Two And A Half Hours(including lunch) To Master A Single
In mid February, Mark Greyson(http://www.soundclick.com/mgvsxxxx) approached me to master a song. Usually, my mastering jobs are a private matter between my client and myself. This time, however, we agreed to make the process public.
Here’s the full unmastered audio file for you to download(mp3 to save space):
LGO-0.RawComplete.mp3(right click to download)
Rather than hosting multiple versions of the full file, I’m using a quick excerpt to demonstrate the various processing stages. Here’s the excerpt in its raw form:
Mastering this song as a single took the best part of a morning. While my days are typically split into three sessions(10am, 2pm, and 8pm), I find it’s best to do mastering in the morning. That’s when my ears are the most fresh and I trust my judgements the most.
10am-10:30am – Finding Reference Music
After having a listen to the raw WAV file, I trawled through my music library to find sonically similar music to reference against. I chose to reference four songs – two focusing on electronic pop and two focusing on ‘pure’ club dance. The songs were:
Just Dance – Lady Gaga
What You Waiting For? – Gwen Stefani
Sotu Mundo – 2 Pie Island and Fluke
Tracking Treasure Down – Gabriel and Dresden
Like the song to be mastered, all reference songs have female lead vocals.
I used two pop songs as a reference for strong lead vocals and a true radio-friendly tone. The two club dance tracks were referenced for the elements specific to the genre – tighter and more present kick drum and low end.
I always use several reference songs for two reasons:
Any oddities in one reference song can be more easily identified when comparing it with other reference songs in the same genre.
It’s almost impossible to master a song so that it technically conforms 100% to a single reference song. Differences in mixes, instrumentation, voicing, etc. give a song its own identity. Instead of trying to get a song to conform 100% to another song, I aim to get it ‘close enough’(probably about 90%) to all the reference songs.
10:30am-11am – Technical Preparation
This is fairly mundane work. It consists of starting up the studio, creating the project file, and importing the audio.
My preferred software environment is Cubase 5. Dedicated mastering engineers will use systems like Pro Tools, Sequoia, or Sadie. I choose to use Cubase because mastering is just one part of my work. I also spend a lot of studio time composing, recording, producing, and mixing.
Once the project is technically prepared, it looks something like this:
Ignore the track inserts on the left hand side for now. Notice that I have each reference song on its own audio channel, alongside the song to be mastered(the fifth audio file in the screenshot). I always work with the track in solo mode. This way I can easy switch between the song I’m working on and each reference song by simply using the up and down arrow keys to change the active track.

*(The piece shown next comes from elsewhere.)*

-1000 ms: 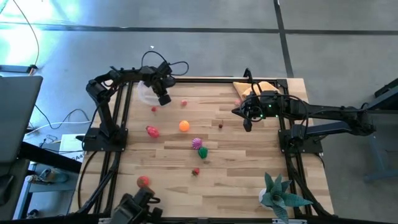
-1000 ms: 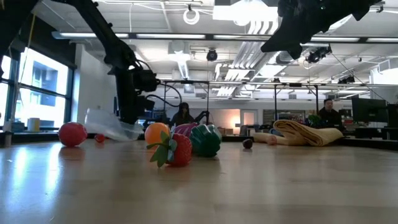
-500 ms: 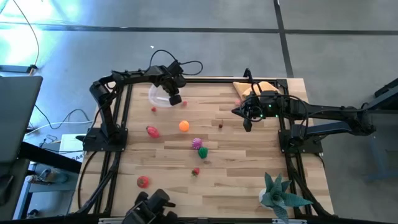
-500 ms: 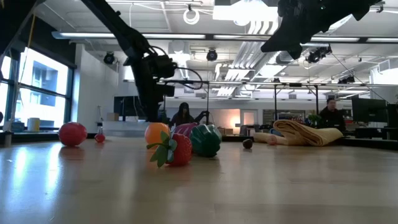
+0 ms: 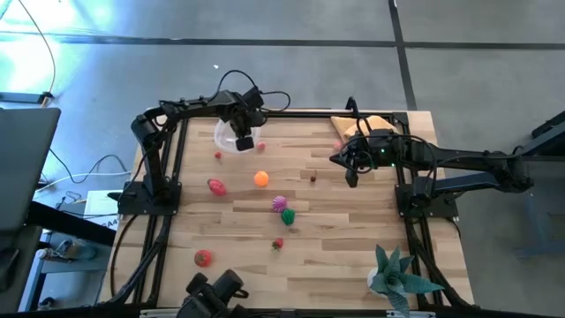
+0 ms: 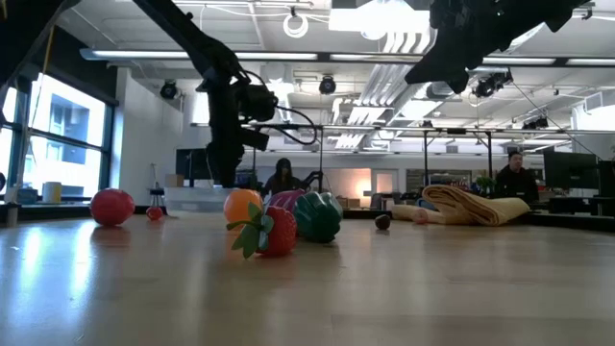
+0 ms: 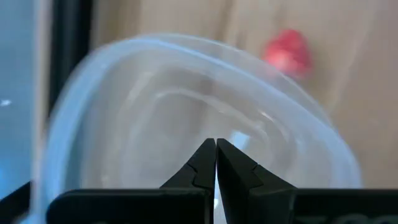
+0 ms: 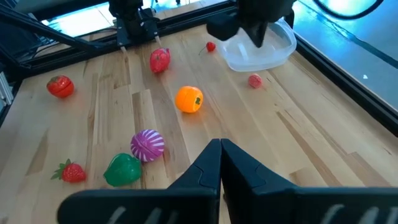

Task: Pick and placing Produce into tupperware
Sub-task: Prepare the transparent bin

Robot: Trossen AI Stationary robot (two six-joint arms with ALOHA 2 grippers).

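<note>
The clear tupperware [image 5: 226, 134] sits level on the table near its far left corner, also seen in the low view [image 6: 195, 198]. My left gripper [image 7: 216, 144] is shut over it, pointing down [image 5: 243, 140]. Produce lies scattered: an orange [image 5: 261, 178], a magenta ball [image 5: 280, 203], a green pepper [image 5: 287, 216], a strawberry [image 5: 278, 244], a red tomato [image 5: 203, 257], a pink-red piece [image 5: 215, 186] and small red ones [image 8: 211, 46] [image 8: 255, 80] next to the tupperware. My right gripper [image 8: 219, 146] hangs shut above the far right of the table [image 5: 351, 177]. My left gripper comes down from above onto the tupperware's rim [image 8: 244, 51] on its right side, fingers [image 7: 202, 165] shut. The fingers themselves hide the place of contact, so the hold cannot be told. The tupperware rests flat on the table.
A tan cloth [image 5: 362, 125] lies at the far right corner behind my right gripper. A teal spiky plant [image 5: 397, 276] stands at the near right corner. A small dark piece [image 5: 312, 177] lies mid-table. Black frame rails run along the table's edges. People show in the room behind.
My left gripper has moved toward the table's right edge and down, carrying the tupperware. The tupperware was lifted and tilted a second ago; now it is level on the table, a little farther right.
</note>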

Also notice the T-RackS meters at the bottom of the screen. I don’t rely on them as often as their ‘always-on’ window might suggest. I just glance at them every now and then to confirm that I’m hearing the same audio that the computer is throwing out. The T-RackS meters are inserts on the master channel, so they always reflect whichever track is playing.
11am-11:30am – Technical Audio Analysis
This is where I analyse the tone and level of each song. First, I use the Cubase Statistics function to analyse the level characteristics of each song. I use this information to inform me if I might need to raise the level or use compression.
There are three areas of interest in the Cubase Statistics window; Peak Value, DC Offset, and RMS.
Notice that the four reference songs have peak amplitudes of exactly 0dBfs. The song being mastered actually has peak values slightly above 0dBfs. Normally, audio files can’t have peaks above 0dBfs, but it’s possible in this case because the audio file was provided in 32-bit float format, which is the native processing format of most DAWs.
This measures how far away(on average) the waveform is from the ‘centre line’. It’s normally not a problem unless there’s a very big offset, which can reduce headroom and make it difficult to achieve transparent limiting. The song being mastered has a DC offset in the same range as the reference tracks, so this isn’t something to worry about.
This roughly measures how loud the song sounds. The two values of interest here are ‘Max RMS Power’ and ‘Average’. As RMS is a momentary measurement, a song might have different RMS readings at different points in the song(e.g. a low RMS reading in a quiet intro, and a high RMS reading during the loud final chorus). ‘Max RMS Power’ shows the reading at the loudest part of the song. ‘Average’ shows an average of all the RMS readings for the song. This is useful in a number of ways.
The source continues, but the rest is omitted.